Return, character for character, the lines from the one bearing "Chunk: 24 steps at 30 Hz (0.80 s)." through the end of the material. Omit everything before that line.

··········

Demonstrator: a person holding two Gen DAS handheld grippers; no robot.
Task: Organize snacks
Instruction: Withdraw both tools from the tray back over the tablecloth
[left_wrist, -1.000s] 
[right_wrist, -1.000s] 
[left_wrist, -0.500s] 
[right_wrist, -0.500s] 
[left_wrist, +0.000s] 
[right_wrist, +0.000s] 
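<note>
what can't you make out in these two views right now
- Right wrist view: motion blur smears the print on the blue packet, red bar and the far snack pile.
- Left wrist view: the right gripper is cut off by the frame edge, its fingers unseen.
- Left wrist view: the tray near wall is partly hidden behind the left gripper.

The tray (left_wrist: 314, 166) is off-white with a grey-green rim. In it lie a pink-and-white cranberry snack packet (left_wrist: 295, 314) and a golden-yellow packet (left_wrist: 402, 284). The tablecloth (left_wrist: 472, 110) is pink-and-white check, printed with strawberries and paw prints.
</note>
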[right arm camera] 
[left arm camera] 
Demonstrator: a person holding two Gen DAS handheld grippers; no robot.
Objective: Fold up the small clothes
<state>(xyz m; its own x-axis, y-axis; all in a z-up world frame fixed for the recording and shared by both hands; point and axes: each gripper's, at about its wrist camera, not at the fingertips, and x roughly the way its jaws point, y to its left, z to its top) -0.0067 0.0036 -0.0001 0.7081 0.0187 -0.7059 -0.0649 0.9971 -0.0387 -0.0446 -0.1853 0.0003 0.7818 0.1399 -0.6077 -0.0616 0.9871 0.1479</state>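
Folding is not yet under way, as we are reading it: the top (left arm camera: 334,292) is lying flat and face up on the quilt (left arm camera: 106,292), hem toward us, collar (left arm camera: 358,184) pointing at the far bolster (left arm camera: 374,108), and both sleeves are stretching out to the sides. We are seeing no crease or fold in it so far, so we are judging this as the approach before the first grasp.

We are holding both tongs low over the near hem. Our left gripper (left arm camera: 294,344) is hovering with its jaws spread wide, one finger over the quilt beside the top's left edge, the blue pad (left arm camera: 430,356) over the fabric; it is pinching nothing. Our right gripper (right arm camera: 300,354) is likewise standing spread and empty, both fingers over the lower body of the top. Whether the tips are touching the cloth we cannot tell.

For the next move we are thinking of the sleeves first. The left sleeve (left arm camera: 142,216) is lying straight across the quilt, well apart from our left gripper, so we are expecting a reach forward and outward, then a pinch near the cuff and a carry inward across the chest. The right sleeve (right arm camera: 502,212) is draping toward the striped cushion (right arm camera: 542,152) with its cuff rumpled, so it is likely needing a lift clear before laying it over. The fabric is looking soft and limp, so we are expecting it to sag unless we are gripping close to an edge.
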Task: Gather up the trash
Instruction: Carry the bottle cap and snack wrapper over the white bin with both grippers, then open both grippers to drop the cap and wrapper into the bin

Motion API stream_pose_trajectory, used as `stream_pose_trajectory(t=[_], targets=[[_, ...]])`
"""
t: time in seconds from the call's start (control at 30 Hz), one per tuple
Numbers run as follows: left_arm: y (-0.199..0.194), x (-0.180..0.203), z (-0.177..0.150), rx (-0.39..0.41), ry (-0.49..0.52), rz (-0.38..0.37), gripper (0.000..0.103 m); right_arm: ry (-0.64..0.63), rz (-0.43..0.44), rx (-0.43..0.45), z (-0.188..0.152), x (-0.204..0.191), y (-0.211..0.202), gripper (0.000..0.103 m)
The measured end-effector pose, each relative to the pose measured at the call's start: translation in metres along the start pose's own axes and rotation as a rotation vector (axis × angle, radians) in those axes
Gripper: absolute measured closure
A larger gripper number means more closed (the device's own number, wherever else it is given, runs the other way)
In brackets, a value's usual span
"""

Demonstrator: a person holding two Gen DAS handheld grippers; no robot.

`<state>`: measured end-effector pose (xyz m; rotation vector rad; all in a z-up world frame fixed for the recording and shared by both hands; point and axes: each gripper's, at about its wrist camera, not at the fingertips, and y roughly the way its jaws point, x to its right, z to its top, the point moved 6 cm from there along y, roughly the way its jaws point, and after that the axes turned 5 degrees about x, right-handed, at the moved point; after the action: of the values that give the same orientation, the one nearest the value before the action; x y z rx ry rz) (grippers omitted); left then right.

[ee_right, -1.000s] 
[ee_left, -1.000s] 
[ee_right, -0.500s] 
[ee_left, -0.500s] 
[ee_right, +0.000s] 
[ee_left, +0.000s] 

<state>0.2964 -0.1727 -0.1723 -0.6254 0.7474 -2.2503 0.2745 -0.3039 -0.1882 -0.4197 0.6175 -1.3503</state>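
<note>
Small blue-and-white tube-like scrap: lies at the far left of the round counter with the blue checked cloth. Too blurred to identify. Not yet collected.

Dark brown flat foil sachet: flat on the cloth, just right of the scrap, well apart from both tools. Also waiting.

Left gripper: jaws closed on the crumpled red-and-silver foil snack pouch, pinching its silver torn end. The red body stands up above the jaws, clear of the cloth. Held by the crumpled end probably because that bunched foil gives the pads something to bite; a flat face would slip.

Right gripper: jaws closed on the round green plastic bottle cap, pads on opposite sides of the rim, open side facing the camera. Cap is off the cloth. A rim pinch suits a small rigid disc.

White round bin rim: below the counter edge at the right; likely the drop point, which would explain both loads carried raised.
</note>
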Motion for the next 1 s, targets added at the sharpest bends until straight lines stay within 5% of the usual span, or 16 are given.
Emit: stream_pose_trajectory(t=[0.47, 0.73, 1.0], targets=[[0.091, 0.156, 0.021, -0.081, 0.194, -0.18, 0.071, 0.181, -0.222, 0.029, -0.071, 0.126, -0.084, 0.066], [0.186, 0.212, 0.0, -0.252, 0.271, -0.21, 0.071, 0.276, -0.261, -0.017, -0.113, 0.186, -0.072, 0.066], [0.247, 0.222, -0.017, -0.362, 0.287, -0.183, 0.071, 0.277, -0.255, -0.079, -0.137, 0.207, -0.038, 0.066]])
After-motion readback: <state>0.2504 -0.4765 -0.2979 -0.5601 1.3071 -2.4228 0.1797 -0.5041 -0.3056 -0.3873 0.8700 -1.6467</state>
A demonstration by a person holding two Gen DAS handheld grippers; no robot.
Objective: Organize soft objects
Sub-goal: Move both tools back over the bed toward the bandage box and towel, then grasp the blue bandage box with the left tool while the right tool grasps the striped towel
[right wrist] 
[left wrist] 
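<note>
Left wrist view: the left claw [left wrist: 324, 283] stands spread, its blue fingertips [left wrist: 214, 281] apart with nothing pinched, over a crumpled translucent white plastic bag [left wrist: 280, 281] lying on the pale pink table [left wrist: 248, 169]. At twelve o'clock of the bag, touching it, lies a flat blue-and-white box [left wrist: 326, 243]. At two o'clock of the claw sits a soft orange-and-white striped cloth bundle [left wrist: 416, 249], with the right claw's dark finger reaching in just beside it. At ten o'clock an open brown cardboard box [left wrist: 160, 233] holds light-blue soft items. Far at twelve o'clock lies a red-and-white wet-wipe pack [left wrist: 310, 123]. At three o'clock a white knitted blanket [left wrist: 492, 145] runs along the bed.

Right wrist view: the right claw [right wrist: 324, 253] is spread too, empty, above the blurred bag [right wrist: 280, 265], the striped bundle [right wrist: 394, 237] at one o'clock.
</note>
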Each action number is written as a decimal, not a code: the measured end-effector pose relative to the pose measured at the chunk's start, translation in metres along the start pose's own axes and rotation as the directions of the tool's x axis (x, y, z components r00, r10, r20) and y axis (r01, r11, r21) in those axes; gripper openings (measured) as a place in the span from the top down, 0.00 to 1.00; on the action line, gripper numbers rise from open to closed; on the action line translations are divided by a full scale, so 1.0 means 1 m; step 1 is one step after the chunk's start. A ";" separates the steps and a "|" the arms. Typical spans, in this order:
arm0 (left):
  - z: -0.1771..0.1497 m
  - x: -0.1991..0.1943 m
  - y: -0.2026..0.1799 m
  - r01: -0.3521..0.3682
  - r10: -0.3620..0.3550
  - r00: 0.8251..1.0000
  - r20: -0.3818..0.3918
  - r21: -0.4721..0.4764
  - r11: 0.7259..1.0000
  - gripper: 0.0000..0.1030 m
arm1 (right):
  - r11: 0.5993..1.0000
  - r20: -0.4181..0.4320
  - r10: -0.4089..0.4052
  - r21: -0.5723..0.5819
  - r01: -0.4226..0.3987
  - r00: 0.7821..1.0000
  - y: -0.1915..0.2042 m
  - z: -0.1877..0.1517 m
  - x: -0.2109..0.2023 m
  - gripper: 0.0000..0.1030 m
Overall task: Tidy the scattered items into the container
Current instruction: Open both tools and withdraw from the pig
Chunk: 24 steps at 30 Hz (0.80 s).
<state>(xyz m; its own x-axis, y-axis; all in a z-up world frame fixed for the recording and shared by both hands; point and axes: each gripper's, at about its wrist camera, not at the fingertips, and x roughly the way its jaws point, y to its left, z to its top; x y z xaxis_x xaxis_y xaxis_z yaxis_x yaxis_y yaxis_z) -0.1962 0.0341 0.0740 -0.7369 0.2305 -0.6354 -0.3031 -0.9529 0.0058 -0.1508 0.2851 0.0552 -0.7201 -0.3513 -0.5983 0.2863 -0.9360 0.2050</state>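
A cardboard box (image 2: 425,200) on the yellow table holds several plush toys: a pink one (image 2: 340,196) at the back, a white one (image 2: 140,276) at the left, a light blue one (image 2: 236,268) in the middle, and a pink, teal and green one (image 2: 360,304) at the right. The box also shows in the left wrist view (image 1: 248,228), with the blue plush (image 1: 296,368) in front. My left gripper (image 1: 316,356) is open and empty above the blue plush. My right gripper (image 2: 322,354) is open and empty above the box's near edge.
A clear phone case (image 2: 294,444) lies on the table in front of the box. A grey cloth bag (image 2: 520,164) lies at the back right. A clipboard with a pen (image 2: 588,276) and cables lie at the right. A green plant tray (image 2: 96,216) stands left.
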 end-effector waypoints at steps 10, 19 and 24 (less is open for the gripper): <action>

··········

- _Solution for this exercise_
Chunk: 24 steps at 30 Hz (0.80 s).
<state>(xyz m; its own x-axis, y-axis; all in a z-up world frame fixed for the recording and shared by both hands; point and axes: each gripper's, at about its wrist camera, not at the fingertips, and x roughly the way its jaws point, y to its left, z to its top; x y z xaxis_x xaxis_y xaxis_z yaxis_x yaxis_y yaxis_z) -0.1962 0.0341 0.0740 -0.7369 0.2305 -0.6354 -0.3031 -0.9529 0.0058 -0.1508 0.2851 0.0552 -0.7201 -0.3513 -0.5983 0.2863 -0.9360 0.2050</state>
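A cardboard box (image 2: 425,200) on the yellow table holds several plush toys: a pink one (image 2: 340,196) at the back, a white one (image 2: 140,276) at the left, a light blue one (image 2: 236,268) in the middle, and a pink, teal and green one (image 2: 360,304) at the right. The box also shows in the left wrist view (image 1: 248,228), with the blue plush (image 1: 296,368) in front. My left gripper (image 1: 316,356) is open and empty above the blue plush. My right gripper (image 2: 322,354) is open and empty above the box's near edge.
A clear phone case (image 2: 294,444) lies on the table in front of the box. A grey cloth bag (image 2: 520,164) lies at the back right. A clipboard with a pen (image 2: 588,276) and cables lie at the right. A green plant tray (image 2: 96,216) stands left.
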 end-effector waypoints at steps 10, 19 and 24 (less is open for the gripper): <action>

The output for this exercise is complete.